I also have concerns about the use of fullFence here. I believe it should be the case that reachabilityFence guarantees visibility of memory operations program-ordered before the reachabilityFence(p) to the Cleaner associated with p. Mutator-collector synchronization should normally ensure that. On rereading, it also appears to me that the current reachabilityFence() documentation does not make that as clear as it should.

It appears to me that this is addressing an instance of the problem for which I suggested a more general, though also not completely elegant, solution in https://docs.google.com/document/d/1yMC4VzZobMQTrVAraMy7xBdWPCJ0p7G5r_43yaqsj-s/edit?usp=sharing .

Hi Hans, thanks for looking at this. In the prior discussions on reachabilityFence and premature finalization, I don't recall seeing any mention of memory model issues. To my mind the discussions here are the first mention of them. (Of course it's possible I could have missed something.) The memory model is quite subtle and it's difficult to be sure of anything. However, as time goes on we've become more confident that there IS an issue here with the memory model that needs to be addressed.

Then there is a the question of what to do about it. One possibility is to add some memory ordering semantics into reachabilityFence(p), as you suggest. As convenient as it might seem, it's not obvious to me that we want reachability fused with memory order. At least we should discuss them separately before deciding what to do.

This PR seems to be on a long journey :-) so let me describe some of the background and where I think this ought to go.

First, like most PRs, this started off as an effort to make some code changes. In this case it's part of Brent's (@bchristi-git) effort to convert finalizers in the JDK to Cleaners. This is related to discovering coding patterns for how to do this effectively. For example, the entire object's state is available to the finalizer. But in order to convert this to a Cleaner, the state available to the cleaning action needs to be refactored into a separate object from the "outer" object. The EnumCtx nested class serves this role here.

Second, we're trying to address the reachability issues. You (Hans) have been writing and speaking about this for some time, mostly in the context of finalization. We in the JDK group haven't prioritized fixing this issue with respect to finalization (since it's old and deprecated and nobody should be using it, yeah right). Now that we're converting things to use Cleaner, which has the same issues, we're forced to confront them. Our working position is that there needs to be a reachabilityFence within a try/finally block in the "right" places; determining the definition of "right" is one of the goals here.

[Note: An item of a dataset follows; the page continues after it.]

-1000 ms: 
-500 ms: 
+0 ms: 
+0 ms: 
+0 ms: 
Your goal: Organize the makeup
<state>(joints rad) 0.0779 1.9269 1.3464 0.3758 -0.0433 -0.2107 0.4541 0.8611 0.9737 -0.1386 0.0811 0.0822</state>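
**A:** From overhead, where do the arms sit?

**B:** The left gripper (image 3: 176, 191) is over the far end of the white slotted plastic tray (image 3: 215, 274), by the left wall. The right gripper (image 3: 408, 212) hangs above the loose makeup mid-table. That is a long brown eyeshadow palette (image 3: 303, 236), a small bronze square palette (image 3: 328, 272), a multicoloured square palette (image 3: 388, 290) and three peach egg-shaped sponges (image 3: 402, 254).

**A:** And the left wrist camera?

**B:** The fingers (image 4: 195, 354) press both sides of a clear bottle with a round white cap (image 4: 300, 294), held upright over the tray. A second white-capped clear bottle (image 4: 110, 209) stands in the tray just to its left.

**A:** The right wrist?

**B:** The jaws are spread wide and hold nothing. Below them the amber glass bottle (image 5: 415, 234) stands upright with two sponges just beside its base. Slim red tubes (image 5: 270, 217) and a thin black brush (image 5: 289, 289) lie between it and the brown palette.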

The third issue is memory ordering. For finalization-based objects, the JLS specifies a happens-before edge between the constructor and the finalizer. (I think this works for objects whose finalizable state is fully initialized in the constructor. But it doesn't work for objects, like this one, whose finalizable state is mutable throughout the lifetime of the object.) There is nothing specified for memory ordering edges for Cleaner or java.lang.ref references at all that I can see. Given the lack of such specifications, we're faced with using the right low-level memory ordering mechanisms to get the memory order we require. We're using VarHandle::fullFence as kind of a placeholder for this. (We've also considered empty synchronized blocks, writes/reads to "junk" variables created expressly for this purpose, and other VarHandle fence operations, but none seem obviously better. I'm sure there are other alternatives we haven't considered.) I'd welcome discussion of the proper alternative.

The fourth issue is, do we really want every programmer who uses Cleaner to have to figure out all this reachabilityFence and VarHandle fence stuff? Of course not. It would be nice to have some higher-level construct (such as a language change like the "Reachability Revisited" proposal), or possibly to create some library APIs to facilitate this. At a minimum, I think we need to adjust various specifications like Cleaner and java.lang.ref to address memory ordering issues. There is certainly more that needs to be done though.

The difficulty with trying to come up with language changes or library APIs is that I don't think we understand this problem well enough to define what those mechanisms are actually supposed to do. So before we get to that point, I think we should see attempt to write down a correct solution using the existing reachability and memory ordering mechanisms. That's what Brent has done here. We should review and iterate on this and identify the places where the specs need to change, and arrive at a point where the we believe the code, even if ugly and inconvenient, is correct under that spec.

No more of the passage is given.